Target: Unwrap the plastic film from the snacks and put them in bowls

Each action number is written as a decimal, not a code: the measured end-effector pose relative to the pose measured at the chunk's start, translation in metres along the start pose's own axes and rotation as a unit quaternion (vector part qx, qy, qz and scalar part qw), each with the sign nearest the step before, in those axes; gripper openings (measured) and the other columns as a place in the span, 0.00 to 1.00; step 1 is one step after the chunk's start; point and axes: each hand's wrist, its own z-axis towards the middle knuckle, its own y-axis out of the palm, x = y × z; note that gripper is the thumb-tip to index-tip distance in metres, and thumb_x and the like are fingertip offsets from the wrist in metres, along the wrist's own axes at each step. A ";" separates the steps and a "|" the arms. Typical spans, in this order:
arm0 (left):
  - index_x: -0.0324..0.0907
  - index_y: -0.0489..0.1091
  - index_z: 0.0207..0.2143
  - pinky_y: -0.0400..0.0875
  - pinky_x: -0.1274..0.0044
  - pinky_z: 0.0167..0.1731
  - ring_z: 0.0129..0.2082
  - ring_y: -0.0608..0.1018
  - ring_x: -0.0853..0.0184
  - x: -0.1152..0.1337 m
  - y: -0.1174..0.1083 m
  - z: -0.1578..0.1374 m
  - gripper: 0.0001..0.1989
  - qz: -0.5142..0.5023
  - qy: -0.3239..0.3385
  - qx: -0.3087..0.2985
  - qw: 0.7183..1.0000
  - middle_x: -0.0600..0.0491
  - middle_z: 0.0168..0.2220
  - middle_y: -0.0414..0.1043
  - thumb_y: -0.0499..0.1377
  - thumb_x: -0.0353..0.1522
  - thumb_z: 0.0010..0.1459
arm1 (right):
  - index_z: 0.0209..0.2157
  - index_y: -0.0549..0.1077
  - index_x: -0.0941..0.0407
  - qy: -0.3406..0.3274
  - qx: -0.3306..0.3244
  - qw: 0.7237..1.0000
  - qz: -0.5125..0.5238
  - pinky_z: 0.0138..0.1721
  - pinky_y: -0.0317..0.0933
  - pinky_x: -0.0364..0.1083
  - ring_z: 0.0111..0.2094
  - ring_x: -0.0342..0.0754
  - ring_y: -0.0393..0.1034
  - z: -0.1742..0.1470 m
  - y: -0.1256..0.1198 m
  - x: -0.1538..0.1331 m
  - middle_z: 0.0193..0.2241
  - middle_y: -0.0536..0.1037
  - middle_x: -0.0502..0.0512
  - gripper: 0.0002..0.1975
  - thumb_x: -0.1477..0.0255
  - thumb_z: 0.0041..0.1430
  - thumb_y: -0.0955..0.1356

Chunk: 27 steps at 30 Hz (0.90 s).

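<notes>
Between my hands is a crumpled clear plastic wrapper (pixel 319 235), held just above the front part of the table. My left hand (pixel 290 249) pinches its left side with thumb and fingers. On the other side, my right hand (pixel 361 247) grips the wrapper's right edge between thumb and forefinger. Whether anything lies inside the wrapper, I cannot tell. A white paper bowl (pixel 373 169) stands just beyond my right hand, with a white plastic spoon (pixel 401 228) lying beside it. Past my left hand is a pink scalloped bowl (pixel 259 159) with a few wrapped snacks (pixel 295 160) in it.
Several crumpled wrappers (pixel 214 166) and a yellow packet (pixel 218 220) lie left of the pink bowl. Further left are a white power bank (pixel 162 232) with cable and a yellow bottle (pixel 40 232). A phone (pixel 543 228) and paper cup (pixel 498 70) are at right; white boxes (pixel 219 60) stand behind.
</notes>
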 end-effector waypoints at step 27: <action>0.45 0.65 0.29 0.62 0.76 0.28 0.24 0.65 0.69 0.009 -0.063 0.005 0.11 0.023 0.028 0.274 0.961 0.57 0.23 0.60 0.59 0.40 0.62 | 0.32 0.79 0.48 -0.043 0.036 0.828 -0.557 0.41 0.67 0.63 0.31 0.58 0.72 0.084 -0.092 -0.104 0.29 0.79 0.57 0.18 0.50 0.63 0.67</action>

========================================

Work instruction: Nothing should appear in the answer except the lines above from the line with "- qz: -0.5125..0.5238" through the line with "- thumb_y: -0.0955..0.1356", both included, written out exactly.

Task solution:
  - qz: -0.5125..0.5238
  - pinky_z: 0.0138..0.1721
  - pinky_y: -0.0317..0.0933
  - pinky_x: -0.0364..0.1083
  - ring_z: 0.0111..0.2094
  - ring_x: -0.0342..0.0754
  - ring_y: -0.0393..0.1034
  - z: -0.1742..0.1470 m
  - y: -0.1256..0.1198 m
  - x: -0.1538..0.1331 m
  - middle_z: 0.0193..0.2241
  - middle_y: -0.0536..0.1037
  - middle_x: -0.0502..0.0512
  - gripper: 0.0002..0.1975
  - thumb_x: -0.1477..0.0255
  - thumb_z: 0.0041..0.1430
  - thumb_y: -0.0955..0.1356

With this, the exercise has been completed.